Half your peers named managers as the priority. That's not three separate fires. That's picking the fire closest to you, in a building where the same fire has already spread to two other floors.
The Inspirus take
Our own first-party data shows what an unaddressed cascade like this actually costs. The average organization loses $6.3M a year in productivity to disengagement (active and partial disengagement, absenteeism, and turnover combined, per Inspirus's Disengagement Cost Calculator). None of that shows up on a P&L as "the AI line" or "the burnout line." It shows up as productivity loss, full stop, and it starts wherever a manager runs out of capacity to catch it.
We built our 2026 positioning around a single claim: recognition isn't a program layered on top of the employee experience. It's the mechanism through which managers actually demonstrate care, at the moment it matters, before disengagement becomes a resignation.
That claim gets tested directly by this poll. If manager disengagement, silent burnout, and AI-driven workload strain are one cascade rather than three competing priorities, the fix has to work at the point where the cascade starts, not at the point where it's easiest to measure. Recognition is one of the few interventions built for that first point. It gives an overloaded manager a fast, structured way to notice and acknowledge a person without needing an extra hour they don't have. It surfaces early: when recognition activity drops for a person or a team, that's often the first visible signal of silent burnout, well before a formal leave or an exit interview shows up in the data. And it gives leadership a repeatable way to prove that stated values and actual behavior line up, which Perceptyx now ranks as the single strongest predictor of whether employees stay.
None of that requires solving AI adoption first.

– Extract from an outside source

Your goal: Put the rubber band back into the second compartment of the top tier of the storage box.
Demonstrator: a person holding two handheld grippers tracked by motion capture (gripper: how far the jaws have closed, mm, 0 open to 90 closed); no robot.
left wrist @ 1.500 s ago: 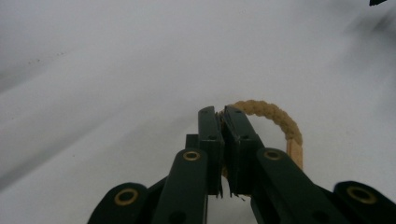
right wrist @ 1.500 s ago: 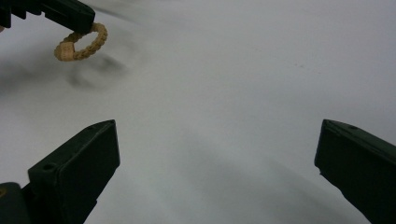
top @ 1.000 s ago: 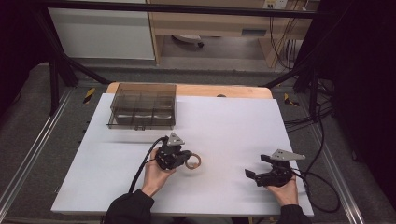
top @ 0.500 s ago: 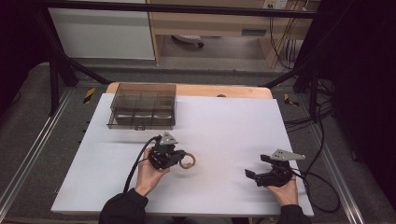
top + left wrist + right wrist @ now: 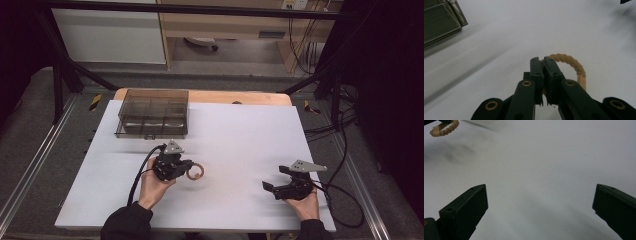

It requires giving managers back the five minutes a week it takes to make someone feel seen, and building that into how the organization runs rather than leaving it as a program people have to remember exists.
What to do with this before next quarter's poll
- Audit manager capacity before adding anything new to their plate. If your organization has added AI tools, new reporting requirements, or expanded spans of control since 2022, that correlates directly with the disengagement your managers are showing now.
- Track recognition frequency as an early-warning signal, not just a satisfaction metric. A manager or team whose recognition activity drops off is often the first visible sign of burnout your engagement survey won't catch for another two quarters.
- Put manager coaching ahead of the next AI rollout on your 2026 roadmap. Gallup's data shows manager coaching participants see up to 22% higher engagement, with their teams seeing up to 18% higher engagement. That's a bigger lever than another AI pilot.
- Stop asking managers to absorb AI's learning curve silently. Build in explicit time and support for it, or the productivity gap and the disengagement will keep compounding together.
Where we'll take this next
The 14% on AI won't stay at 14% for long. The bill is already accruing at the manager layer. The only real question is whether you address it there, proactively, or wait for it to surface as next year's version of this poll.